• Task:
Repeat exactly the opening lines of the records, ending with the line that contains "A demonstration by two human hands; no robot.".

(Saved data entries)
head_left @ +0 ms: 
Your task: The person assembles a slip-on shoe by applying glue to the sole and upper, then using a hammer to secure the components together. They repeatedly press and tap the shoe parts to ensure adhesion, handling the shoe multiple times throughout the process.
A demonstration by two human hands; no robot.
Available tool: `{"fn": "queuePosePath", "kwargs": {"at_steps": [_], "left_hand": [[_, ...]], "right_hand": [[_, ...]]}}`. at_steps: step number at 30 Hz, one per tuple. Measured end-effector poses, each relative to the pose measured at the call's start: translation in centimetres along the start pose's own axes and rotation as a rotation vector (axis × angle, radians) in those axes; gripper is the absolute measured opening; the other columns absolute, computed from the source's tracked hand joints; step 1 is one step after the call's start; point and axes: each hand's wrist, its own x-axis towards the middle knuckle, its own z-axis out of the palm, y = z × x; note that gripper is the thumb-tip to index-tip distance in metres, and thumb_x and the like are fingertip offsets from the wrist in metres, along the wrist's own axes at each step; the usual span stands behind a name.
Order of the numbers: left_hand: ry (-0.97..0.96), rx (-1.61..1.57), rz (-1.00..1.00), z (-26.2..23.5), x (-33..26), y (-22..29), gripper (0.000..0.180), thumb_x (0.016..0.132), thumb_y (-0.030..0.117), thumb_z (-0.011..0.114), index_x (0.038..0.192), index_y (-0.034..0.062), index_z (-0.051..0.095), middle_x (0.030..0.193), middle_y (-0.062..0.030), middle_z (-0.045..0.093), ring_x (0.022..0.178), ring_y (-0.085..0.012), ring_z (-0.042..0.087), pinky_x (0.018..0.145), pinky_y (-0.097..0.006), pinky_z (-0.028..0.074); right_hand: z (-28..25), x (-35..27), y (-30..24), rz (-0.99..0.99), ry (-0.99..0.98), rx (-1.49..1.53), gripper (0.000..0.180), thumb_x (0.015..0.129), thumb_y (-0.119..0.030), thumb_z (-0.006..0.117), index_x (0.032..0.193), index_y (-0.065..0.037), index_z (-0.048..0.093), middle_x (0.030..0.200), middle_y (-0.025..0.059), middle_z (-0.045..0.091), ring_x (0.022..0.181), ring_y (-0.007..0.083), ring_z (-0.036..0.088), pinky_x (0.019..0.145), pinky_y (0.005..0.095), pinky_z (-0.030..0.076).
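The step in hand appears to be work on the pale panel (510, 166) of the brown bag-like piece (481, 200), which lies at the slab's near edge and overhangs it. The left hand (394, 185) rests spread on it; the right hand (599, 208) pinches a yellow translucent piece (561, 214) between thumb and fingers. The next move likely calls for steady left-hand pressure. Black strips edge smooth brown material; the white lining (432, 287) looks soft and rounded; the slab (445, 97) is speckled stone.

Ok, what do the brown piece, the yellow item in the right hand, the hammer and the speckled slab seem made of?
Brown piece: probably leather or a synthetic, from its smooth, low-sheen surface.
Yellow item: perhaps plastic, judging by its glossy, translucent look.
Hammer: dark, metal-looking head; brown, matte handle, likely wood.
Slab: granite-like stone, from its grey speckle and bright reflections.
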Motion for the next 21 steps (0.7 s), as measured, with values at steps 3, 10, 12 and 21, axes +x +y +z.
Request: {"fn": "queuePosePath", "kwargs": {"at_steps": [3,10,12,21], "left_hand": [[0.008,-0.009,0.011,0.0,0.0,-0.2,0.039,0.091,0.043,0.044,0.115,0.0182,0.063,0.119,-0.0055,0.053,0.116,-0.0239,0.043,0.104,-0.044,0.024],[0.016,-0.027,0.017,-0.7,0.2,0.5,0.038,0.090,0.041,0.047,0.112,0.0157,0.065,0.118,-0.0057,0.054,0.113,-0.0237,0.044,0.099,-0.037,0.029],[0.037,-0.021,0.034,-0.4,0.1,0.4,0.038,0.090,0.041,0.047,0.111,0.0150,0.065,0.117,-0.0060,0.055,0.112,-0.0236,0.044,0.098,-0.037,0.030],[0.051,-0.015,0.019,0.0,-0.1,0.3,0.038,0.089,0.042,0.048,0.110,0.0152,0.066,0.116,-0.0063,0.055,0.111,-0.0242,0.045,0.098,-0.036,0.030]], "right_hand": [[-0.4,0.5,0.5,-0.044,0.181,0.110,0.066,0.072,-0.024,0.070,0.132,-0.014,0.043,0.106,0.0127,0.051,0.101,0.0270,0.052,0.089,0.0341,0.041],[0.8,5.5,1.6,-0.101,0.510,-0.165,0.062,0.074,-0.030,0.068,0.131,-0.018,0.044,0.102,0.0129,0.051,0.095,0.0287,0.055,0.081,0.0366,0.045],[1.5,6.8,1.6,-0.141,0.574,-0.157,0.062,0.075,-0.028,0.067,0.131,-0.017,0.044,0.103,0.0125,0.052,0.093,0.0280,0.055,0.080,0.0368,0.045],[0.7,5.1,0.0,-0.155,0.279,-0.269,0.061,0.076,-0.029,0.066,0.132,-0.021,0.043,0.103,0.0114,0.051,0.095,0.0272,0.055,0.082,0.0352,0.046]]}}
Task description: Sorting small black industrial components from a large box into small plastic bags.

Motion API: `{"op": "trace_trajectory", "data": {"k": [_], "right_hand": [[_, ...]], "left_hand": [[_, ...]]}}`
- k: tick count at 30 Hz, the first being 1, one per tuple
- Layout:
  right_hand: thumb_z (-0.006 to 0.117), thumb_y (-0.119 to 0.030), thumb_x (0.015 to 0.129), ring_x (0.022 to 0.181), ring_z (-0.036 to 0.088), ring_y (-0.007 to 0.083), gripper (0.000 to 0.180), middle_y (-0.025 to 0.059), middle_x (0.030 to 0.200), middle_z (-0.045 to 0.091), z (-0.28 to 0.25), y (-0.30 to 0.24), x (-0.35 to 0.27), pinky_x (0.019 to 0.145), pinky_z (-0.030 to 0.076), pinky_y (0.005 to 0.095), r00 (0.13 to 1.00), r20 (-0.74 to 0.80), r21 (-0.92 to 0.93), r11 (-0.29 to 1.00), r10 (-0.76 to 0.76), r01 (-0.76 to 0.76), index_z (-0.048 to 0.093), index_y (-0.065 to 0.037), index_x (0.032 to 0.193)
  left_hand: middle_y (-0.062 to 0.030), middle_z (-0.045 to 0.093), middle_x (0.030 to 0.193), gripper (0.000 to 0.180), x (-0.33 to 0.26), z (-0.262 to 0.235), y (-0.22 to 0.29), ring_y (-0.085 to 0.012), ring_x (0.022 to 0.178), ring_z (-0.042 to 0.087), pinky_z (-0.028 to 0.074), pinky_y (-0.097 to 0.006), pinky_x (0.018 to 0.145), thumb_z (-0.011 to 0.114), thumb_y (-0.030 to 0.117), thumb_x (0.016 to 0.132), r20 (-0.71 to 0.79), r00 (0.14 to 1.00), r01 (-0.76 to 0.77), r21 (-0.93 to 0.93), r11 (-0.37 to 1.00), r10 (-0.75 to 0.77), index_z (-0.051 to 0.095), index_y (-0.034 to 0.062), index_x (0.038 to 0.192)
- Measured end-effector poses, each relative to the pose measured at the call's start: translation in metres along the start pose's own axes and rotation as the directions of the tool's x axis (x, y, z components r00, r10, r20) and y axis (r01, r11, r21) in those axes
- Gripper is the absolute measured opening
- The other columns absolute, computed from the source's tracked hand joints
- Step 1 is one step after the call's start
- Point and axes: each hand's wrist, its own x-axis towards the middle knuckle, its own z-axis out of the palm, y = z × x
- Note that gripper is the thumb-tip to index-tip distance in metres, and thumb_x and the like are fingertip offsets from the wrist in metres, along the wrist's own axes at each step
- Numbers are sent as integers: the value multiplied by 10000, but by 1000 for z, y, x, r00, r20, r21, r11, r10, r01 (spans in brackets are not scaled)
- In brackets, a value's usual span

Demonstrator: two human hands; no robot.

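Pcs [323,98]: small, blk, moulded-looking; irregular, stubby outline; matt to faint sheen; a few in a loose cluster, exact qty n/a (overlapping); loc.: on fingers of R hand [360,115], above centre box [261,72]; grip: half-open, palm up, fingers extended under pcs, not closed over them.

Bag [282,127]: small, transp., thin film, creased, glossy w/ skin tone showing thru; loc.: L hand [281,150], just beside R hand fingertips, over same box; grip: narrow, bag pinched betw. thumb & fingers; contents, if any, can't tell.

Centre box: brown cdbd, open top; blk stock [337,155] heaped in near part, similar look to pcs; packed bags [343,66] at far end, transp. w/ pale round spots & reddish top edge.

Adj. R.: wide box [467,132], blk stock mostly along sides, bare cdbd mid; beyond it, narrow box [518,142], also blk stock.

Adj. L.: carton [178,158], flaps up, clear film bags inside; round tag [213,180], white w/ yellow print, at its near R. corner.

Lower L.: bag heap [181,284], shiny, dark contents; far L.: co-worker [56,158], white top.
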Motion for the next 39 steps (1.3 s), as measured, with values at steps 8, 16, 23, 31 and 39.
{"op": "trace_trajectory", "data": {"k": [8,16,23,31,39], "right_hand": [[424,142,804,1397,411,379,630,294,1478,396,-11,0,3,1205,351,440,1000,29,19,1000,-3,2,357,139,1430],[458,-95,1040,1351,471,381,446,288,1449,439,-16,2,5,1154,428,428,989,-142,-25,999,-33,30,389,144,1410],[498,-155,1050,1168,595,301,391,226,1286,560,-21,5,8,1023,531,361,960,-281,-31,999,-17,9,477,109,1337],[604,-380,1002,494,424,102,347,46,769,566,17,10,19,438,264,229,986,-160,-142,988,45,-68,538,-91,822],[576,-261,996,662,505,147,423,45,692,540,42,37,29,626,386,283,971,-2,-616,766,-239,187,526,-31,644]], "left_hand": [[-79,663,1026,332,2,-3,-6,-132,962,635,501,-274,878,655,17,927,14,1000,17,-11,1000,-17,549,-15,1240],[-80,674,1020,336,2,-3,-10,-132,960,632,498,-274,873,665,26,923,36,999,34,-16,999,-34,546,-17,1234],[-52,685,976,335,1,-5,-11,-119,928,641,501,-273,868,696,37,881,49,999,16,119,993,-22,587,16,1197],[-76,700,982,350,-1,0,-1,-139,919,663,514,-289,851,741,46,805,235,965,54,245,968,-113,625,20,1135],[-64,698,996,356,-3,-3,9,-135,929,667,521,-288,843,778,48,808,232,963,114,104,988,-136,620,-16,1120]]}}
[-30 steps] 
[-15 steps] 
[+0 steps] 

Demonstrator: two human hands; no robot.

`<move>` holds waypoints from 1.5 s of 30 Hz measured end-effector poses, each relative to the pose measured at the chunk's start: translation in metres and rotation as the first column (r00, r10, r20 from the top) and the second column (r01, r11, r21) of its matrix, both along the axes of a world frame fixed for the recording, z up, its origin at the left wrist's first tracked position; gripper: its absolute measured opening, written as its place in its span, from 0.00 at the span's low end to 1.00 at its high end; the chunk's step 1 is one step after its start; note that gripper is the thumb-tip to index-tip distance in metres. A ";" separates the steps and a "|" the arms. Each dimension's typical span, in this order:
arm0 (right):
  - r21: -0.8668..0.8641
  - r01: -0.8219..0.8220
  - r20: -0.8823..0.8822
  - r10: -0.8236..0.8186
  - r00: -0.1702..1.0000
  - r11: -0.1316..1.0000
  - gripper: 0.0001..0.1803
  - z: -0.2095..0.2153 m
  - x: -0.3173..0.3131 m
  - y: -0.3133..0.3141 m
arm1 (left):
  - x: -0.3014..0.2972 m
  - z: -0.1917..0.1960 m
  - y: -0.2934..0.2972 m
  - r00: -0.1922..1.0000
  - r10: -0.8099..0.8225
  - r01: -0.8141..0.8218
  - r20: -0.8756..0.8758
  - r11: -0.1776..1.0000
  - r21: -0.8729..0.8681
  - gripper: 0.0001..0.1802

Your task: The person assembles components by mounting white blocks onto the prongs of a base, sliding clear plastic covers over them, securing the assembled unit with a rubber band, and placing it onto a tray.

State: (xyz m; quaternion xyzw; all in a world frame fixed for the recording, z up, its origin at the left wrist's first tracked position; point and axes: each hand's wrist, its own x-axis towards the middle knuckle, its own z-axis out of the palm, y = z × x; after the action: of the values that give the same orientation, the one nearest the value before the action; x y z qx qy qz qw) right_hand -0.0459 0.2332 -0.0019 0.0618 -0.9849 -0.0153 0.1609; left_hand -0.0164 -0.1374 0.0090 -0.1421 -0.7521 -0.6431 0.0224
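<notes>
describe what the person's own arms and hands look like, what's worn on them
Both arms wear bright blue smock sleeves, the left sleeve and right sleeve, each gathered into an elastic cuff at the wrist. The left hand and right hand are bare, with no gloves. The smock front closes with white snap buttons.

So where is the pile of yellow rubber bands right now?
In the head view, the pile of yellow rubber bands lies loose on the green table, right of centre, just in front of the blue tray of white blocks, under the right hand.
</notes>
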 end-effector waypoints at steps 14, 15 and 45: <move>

• Answer to this task:
head_left @ +0 ms: 
Your task: The person assembles a slip-on shoe by applying glue to the sole and upper, then using a hammer to secure the components together. They repeatedly press and tap the shoe parts to ensure adhesion, handling the shoe multiple times throughout the process.
A demonstration by two human hands; no robot.

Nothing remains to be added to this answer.